## What you should do
Go through the entries, filter for the word "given", and copy every line that has it.

☆ ☆ ☆ ☆ ☆

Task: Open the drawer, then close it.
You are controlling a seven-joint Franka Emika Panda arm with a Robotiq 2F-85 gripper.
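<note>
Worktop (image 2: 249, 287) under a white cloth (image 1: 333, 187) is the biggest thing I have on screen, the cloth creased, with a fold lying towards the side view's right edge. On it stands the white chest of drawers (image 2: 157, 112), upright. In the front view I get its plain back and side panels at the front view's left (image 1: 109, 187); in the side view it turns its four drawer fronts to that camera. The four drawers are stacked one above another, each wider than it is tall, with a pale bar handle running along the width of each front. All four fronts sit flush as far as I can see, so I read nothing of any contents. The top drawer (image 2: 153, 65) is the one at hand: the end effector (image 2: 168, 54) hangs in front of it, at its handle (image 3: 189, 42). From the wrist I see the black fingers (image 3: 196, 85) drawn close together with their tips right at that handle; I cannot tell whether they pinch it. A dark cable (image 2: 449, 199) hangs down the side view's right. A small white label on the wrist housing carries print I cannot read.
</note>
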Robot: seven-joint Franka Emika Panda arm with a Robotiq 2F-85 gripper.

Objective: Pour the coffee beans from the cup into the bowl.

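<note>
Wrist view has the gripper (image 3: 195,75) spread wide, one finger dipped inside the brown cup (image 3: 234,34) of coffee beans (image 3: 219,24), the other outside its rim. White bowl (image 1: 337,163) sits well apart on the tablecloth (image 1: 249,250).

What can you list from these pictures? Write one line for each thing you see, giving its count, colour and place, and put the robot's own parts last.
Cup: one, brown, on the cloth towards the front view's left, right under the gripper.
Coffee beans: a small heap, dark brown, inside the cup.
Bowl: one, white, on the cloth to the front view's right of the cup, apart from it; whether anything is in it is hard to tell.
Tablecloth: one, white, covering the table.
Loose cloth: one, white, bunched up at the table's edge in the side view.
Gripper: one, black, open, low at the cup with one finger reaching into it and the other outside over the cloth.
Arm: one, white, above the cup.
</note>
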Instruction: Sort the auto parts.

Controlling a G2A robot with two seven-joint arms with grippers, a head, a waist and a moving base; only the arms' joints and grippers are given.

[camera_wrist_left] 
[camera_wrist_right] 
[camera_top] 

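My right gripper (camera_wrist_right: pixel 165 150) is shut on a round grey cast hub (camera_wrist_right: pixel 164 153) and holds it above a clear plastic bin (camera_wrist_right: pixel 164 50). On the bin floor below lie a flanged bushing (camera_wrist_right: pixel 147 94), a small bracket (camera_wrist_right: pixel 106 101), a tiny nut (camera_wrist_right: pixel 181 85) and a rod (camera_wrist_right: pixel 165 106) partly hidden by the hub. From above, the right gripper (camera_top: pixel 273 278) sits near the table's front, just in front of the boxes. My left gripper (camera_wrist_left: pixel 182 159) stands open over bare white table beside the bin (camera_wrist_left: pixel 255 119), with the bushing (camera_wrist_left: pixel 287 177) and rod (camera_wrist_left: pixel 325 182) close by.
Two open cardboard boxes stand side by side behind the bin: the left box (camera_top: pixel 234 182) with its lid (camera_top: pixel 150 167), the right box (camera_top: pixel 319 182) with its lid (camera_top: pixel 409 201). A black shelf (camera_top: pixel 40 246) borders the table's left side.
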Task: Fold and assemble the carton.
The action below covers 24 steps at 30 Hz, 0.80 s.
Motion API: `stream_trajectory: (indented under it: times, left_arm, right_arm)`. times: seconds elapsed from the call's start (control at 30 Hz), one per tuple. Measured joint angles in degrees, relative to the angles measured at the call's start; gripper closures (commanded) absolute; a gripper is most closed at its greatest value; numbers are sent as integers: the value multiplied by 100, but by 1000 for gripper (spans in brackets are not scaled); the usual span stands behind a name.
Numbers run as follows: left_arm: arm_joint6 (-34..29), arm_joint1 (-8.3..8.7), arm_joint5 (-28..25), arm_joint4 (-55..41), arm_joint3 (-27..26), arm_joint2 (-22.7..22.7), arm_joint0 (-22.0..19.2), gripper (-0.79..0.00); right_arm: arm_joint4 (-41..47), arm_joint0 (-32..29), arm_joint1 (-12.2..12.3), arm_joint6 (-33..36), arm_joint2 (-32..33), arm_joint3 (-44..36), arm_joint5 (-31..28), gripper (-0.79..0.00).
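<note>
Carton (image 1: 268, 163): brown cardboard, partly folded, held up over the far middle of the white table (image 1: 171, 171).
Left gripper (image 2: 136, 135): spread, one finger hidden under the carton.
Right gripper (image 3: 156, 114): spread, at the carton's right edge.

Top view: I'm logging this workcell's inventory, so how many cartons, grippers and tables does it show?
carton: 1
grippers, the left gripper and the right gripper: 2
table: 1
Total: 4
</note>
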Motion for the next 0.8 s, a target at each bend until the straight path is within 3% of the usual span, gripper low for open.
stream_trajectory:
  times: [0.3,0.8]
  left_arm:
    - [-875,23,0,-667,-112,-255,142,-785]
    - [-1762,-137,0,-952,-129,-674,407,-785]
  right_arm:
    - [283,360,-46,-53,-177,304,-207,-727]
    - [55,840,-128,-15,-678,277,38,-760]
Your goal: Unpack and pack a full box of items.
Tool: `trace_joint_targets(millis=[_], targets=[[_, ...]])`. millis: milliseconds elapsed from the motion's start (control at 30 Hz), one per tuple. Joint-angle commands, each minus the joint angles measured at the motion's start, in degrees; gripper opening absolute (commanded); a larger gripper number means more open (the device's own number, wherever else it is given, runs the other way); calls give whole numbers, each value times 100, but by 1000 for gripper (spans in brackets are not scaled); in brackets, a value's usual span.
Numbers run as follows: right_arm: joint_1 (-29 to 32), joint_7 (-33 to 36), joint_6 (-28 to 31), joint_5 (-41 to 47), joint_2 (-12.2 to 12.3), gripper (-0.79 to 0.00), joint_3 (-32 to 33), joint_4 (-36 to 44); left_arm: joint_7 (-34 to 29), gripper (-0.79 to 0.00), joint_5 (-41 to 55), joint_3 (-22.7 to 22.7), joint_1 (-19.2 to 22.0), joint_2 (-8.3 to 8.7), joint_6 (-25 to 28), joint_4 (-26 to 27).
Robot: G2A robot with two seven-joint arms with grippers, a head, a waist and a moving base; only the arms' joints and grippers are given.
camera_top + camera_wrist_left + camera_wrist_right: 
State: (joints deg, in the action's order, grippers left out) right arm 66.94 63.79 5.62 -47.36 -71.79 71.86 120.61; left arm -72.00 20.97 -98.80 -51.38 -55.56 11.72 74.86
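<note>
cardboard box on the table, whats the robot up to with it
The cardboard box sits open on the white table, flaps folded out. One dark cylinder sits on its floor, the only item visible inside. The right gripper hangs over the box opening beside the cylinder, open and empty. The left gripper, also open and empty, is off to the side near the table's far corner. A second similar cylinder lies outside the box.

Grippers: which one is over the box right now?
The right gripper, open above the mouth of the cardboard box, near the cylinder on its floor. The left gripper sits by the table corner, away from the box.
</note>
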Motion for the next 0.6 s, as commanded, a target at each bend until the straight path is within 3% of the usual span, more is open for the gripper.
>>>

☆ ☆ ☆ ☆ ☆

## Worked solution
Controlling a G2A robot with two seven-joint arms with grippers, a head, a waist and a moving base; only the arms' joints and grippers are given.
Tool: `trace_joint_targets(millis=[_], targets=[[_, ...]])`. millis: milliseconds elapsed from the motion's start (control at 30 Hz), one per tuple. Joint-angle commands, each minus the joint angles measured at the motion's start, in degrees; gripper opening absolute (commanded); a larger gripper number means more open (the device's own number, wherever else it is given, runs the other way); calls give whole numbers, each value times 100, but by 1000 for gripper (spans in brackets are not scaled); in brackets, a value's usual span.
Robot: G2A robot with two seven-joint arms with grippers, a head, a waist and a moving base; only the arms' joints and grippers are given.

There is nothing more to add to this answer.